# Cube Analog 29



## Alan16ac (4 Dec 2012)

I'm finally getting hold of a bike and I'll be using it for road use and rocky/muddy trails.
Would the Cube Analog 29 be suitable for this? I've looked around and they seem to be highly rated bikes. Just wanted a few opinions of others on here.
I'm spending about £600 -/+ 50, so if there are any others you may think more suitable please let me know.
Thanks.


----------



## Alan16ac (5 Dec 2012)

Anyone know anything about it?


----------



## Cubist (5 Dec 2012)

Cube are awesome bikes.
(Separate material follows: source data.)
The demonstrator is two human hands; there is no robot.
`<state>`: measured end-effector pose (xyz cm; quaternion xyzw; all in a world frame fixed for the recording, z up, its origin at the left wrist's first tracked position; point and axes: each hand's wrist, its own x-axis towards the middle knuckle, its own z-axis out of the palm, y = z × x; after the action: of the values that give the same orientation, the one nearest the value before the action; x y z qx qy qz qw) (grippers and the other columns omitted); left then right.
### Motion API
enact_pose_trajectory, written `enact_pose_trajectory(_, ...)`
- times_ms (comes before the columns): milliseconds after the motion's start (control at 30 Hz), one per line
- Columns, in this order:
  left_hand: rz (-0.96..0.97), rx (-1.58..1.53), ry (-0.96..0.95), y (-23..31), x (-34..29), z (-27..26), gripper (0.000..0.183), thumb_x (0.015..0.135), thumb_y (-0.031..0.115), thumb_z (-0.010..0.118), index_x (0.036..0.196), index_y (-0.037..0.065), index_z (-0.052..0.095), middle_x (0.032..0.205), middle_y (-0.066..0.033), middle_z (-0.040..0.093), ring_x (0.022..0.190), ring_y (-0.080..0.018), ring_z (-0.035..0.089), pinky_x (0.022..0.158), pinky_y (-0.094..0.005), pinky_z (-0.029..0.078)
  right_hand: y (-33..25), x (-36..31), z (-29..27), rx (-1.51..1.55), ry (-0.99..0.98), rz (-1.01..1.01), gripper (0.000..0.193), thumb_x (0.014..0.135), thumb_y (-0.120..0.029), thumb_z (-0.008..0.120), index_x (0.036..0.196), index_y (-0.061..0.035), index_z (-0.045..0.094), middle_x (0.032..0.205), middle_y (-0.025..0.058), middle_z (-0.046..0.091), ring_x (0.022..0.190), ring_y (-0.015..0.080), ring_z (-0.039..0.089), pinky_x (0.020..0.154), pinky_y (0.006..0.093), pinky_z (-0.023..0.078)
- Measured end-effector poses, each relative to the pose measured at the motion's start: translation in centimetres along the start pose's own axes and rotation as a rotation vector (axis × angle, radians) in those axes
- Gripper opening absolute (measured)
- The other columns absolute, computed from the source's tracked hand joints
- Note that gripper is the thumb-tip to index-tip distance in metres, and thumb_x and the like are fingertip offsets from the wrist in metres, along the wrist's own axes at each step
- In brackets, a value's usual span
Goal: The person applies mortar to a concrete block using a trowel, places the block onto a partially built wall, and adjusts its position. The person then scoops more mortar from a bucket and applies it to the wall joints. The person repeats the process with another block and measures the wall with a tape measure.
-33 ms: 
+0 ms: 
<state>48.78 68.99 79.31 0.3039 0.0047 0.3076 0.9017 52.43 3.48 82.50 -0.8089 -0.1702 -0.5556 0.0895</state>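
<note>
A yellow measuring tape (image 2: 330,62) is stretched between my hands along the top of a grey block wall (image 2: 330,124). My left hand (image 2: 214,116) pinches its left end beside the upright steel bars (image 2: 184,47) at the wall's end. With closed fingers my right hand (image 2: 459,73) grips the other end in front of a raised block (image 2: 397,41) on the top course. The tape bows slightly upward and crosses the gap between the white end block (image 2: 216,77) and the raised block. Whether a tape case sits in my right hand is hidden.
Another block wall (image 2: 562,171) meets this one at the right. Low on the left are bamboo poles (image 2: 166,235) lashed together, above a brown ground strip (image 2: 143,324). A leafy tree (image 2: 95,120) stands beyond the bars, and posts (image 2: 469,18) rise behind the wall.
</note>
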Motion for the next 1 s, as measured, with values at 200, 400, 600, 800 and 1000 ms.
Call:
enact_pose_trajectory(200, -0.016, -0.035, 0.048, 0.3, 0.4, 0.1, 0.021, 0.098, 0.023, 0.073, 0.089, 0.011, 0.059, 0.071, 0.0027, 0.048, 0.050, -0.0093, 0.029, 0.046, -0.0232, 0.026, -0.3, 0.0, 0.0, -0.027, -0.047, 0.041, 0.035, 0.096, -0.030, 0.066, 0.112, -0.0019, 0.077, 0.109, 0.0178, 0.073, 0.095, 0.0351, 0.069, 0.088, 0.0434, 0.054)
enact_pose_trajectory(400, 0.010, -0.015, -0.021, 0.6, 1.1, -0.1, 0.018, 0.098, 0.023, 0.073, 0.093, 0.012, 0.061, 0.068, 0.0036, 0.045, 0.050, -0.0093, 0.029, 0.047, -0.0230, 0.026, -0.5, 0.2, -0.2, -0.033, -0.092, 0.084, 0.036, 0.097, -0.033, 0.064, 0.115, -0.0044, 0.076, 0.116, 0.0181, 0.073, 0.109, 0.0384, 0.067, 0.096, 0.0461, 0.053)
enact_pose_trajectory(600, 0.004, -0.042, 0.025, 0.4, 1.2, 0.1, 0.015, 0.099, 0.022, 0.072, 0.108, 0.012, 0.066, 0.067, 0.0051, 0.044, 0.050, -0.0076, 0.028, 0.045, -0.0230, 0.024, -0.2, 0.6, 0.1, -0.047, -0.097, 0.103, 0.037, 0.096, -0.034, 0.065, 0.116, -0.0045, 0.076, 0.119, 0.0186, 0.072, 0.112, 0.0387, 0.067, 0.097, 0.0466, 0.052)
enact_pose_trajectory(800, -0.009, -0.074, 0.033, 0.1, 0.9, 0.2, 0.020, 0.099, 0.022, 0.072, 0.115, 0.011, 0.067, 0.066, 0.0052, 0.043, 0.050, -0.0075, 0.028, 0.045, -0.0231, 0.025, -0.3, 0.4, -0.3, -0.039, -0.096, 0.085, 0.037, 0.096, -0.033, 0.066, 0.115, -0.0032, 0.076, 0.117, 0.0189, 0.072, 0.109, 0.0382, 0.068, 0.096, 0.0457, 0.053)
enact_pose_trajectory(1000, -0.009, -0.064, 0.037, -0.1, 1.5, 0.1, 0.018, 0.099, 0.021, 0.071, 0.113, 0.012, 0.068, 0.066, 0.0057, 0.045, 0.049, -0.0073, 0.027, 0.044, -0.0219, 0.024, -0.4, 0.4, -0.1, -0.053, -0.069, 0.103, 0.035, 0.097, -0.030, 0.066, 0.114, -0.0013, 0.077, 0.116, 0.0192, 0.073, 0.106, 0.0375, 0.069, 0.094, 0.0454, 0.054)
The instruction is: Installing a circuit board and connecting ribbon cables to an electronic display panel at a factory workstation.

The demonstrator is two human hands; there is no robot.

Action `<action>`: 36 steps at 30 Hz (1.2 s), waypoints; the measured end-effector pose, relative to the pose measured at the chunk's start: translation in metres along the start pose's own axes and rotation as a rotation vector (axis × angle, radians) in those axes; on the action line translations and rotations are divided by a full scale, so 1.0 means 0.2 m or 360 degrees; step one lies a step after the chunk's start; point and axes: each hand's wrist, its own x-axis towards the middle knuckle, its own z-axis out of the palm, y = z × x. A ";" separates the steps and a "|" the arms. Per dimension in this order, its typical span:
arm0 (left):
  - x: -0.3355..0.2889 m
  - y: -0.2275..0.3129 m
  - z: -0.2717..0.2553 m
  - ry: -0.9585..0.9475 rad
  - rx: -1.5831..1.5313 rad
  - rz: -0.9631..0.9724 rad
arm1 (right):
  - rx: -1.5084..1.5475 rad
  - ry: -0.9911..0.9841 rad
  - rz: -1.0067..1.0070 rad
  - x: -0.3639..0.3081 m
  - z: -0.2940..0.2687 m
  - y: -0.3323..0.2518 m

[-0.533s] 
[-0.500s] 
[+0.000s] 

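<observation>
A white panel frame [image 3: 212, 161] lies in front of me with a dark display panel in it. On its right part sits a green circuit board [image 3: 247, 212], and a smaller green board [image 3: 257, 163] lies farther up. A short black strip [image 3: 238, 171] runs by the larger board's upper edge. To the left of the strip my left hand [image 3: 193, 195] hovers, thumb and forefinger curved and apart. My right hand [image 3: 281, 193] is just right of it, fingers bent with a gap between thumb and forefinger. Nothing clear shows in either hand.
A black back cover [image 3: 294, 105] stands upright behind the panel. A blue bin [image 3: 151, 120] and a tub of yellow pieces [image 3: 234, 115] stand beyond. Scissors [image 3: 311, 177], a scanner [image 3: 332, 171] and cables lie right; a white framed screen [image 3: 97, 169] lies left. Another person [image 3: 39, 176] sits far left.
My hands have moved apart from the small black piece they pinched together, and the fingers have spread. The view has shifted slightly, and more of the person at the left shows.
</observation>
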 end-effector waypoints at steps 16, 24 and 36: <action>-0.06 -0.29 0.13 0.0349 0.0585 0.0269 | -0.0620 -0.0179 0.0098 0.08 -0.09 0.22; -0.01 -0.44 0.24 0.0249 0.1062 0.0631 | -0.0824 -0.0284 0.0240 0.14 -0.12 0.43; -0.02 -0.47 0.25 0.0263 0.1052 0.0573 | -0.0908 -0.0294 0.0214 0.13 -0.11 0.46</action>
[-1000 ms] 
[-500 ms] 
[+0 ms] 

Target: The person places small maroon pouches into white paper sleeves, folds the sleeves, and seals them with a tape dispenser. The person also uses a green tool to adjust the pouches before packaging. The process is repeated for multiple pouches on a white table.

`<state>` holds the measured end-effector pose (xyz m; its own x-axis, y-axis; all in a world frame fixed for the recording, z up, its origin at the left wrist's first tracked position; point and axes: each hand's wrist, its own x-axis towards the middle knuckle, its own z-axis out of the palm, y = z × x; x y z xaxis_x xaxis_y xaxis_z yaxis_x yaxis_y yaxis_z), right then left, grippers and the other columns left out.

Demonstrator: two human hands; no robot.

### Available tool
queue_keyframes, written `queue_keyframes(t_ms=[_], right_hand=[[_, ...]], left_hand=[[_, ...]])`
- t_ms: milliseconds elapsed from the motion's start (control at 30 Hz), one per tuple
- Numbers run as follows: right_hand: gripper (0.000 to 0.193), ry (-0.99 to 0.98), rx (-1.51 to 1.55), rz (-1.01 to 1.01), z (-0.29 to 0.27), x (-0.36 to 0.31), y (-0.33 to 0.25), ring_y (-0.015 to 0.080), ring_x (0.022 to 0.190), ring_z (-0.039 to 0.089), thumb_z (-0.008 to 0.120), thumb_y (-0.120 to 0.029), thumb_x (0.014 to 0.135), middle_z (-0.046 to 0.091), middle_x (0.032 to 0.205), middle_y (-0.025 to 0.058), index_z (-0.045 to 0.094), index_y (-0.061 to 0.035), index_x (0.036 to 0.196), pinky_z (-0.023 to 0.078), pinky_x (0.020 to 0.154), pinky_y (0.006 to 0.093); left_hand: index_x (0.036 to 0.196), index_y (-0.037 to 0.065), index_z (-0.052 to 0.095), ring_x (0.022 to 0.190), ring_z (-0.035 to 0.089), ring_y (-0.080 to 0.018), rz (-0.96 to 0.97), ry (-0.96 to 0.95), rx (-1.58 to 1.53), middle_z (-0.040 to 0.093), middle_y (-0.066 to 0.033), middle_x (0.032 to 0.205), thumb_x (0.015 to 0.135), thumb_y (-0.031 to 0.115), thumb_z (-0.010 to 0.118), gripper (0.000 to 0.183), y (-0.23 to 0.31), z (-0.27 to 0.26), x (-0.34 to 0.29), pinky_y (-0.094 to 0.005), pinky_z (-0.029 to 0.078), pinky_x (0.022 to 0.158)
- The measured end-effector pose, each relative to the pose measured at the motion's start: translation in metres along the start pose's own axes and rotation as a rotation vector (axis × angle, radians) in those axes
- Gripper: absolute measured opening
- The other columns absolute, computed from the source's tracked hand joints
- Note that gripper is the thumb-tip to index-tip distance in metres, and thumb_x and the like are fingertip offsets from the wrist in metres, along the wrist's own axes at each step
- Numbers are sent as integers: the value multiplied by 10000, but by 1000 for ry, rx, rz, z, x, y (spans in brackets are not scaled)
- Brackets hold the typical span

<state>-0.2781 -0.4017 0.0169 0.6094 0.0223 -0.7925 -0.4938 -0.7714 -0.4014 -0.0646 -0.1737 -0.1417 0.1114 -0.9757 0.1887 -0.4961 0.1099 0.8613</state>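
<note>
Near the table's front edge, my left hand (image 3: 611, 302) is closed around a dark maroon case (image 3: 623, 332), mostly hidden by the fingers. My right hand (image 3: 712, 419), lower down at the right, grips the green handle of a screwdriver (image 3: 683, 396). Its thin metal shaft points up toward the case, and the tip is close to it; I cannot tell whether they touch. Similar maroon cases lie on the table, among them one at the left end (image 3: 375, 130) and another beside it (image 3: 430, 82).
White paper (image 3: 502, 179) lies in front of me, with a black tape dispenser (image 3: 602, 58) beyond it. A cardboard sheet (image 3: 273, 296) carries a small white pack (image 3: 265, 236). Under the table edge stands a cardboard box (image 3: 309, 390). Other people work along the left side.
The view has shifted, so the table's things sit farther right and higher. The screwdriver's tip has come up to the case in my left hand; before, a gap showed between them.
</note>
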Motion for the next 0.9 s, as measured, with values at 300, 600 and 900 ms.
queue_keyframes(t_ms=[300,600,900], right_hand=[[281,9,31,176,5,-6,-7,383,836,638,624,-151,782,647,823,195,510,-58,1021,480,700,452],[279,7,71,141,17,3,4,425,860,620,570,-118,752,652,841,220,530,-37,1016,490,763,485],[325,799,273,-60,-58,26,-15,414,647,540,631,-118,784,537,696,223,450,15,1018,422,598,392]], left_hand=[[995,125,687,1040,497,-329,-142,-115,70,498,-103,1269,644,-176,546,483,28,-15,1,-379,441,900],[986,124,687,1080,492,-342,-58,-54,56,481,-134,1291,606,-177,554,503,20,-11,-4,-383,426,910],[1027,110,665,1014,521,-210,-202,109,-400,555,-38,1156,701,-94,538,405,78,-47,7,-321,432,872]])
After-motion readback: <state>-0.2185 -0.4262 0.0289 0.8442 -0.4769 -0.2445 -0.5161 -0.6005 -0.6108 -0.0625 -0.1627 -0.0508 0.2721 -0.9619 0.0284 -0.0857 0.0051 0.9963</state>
However, the Analog is a very basic spec bike, and unless you really wanted to go 29 then I would suggest your £600 could find far better 26 inch bikes. 

Do you particularly want a 29er?


----------



## Drago (5 Dec 2012)

Don't consider a 29'er unless you've got upwards of £800 to spend. The extra mass, and the extra flex of cheap 29 wheel sets over a 26er of equivalent quality makes them not very nice.

At this price point and below 26'ers are a better proposition.


----------



## Alan16ac (5 Dec 2012)

Ah right I just thought the larger wheel would be better on road.
What 26ers should I be looking at then?


----------



## Drago (5 Dec 2012)

I think the Specialized Carve Comp at around £800 is the cheapest 29 er I'd consider. And very nice it is too, well thought out frame.

For £600 I'd he looking at the usual suspects from Trek, Spesh and Giant. Ylu got the smallet brands like Cube, Canyon, Boardman which might bring you more flash, but they often simply don't ride as nicely despite the lure of bling.

Visit a few bike shops, go ride a few is your best bet. Buying a bike is fun, take your tine and get the right one. I can tell you what's to avoid, but I can't say what'll suit your dimensions and needs the best.


----------



## lulubel (5 Dec 2012)

My Cube rides very nicely. And the "bling" makes for smooth gear changes, easy braking, and a controlled ride from the air forks.


----------



## Alan16ac (5 Dec 2012)

lulubel said:


> My Cube rides very nicely. And the "bling" makes for smooth gear changes, easy braking, and a controlled ride from the air forks.



What cube do you have.


And thanks for the responses so far. My only option to buy a bike really is Tweeks Cycles in Wrexham. Been to local ones and they're all tiny and no one seems helpful. And in Halfords..... Well....


----------



## lulubel (5 Dec 2012)

Mine is a 26" - Access WLS SL, which is a female specific model. I'm not sure what the unisex equivalent is. Possibly the LTD in one of its versions?


----------



## Deleted member 23692 (5 Dec 2012)

Love my Cube LTD and at the time of purchase it was far better specced than the equivalent models from industry volume shifters.


----------



## Alan16ac (6 Dec 2012)

Got to wait anyway. Getting it through the bike 2 work scheme. But the process seems very slow!


----------



## Motozulu (8 Dec 2012)

Same here Alan - my company runs it for one month in February. 

Ffoeg - been looking at the Ltd Race - which version is yours? I'm a bit obsessed on getting a light bike (light compared to my current 13.8kg Merida) how does your Cube ride? good climber?


----------



## Deleted member 23692 (8 Dec 2012)

Mine's a 2008 LTD Comp... however it didn't come with the hydraulic rim bakes, as the supplying dealer didn't like them, so Cube up-specced it to hydraulic discs at no extra cost  The original forks were Dart 3, which weren't the best on the planet, so they got swapped for Reba Race very shortly afterwards.. So it's more LTD Team spec than LTD Comp.

Ride wise - I like it and It's done everything I've asked of it. Before buying I rode both the LTD and the Acid, and found the LTD to be a fair bit more responsive/reactive and the way it changes direction suits me perfectly. The Reba's have a pushloc, and with that engaged it climbs very nicely indeed, (once I got the fork set top).

IIRC the LTD race comes in at around 12kg according to Cube, which wont include pedals.

and it's be rude not tot post a piccy....








Apart from the forks, saddle, grips and pedals it's all original


----------



## Motozulu (8 Dec 2012)

Thanks for that mate - looks a nice bike that


----------



## Stonepark (8 Dec 2012)

I have a Cube Touring Pro that rides nice as well,


----------



## Alan16ac (19 Jan 2013)

Just though I'd finish this off.
I went for a 29 in the end but got the Cube Acid instead at £799.


----------



## Drago (19 Jan 2013)

lulubel said:


> My Cube rides very nicely. And the "bling" makes for smooth gear changes, easy braking, and a controlled ride from the air forks.


I'm very pleased to hear it. All to often the bling is bolted to a frame that's too flexi or, more likely these days, simply has the geometry all wrong. All the XT or Fox Float in the World won't compensate for that.

Just out of interest, what suspension pressures and sag are you running for your weight, ad where do you get the forks serviced?


----------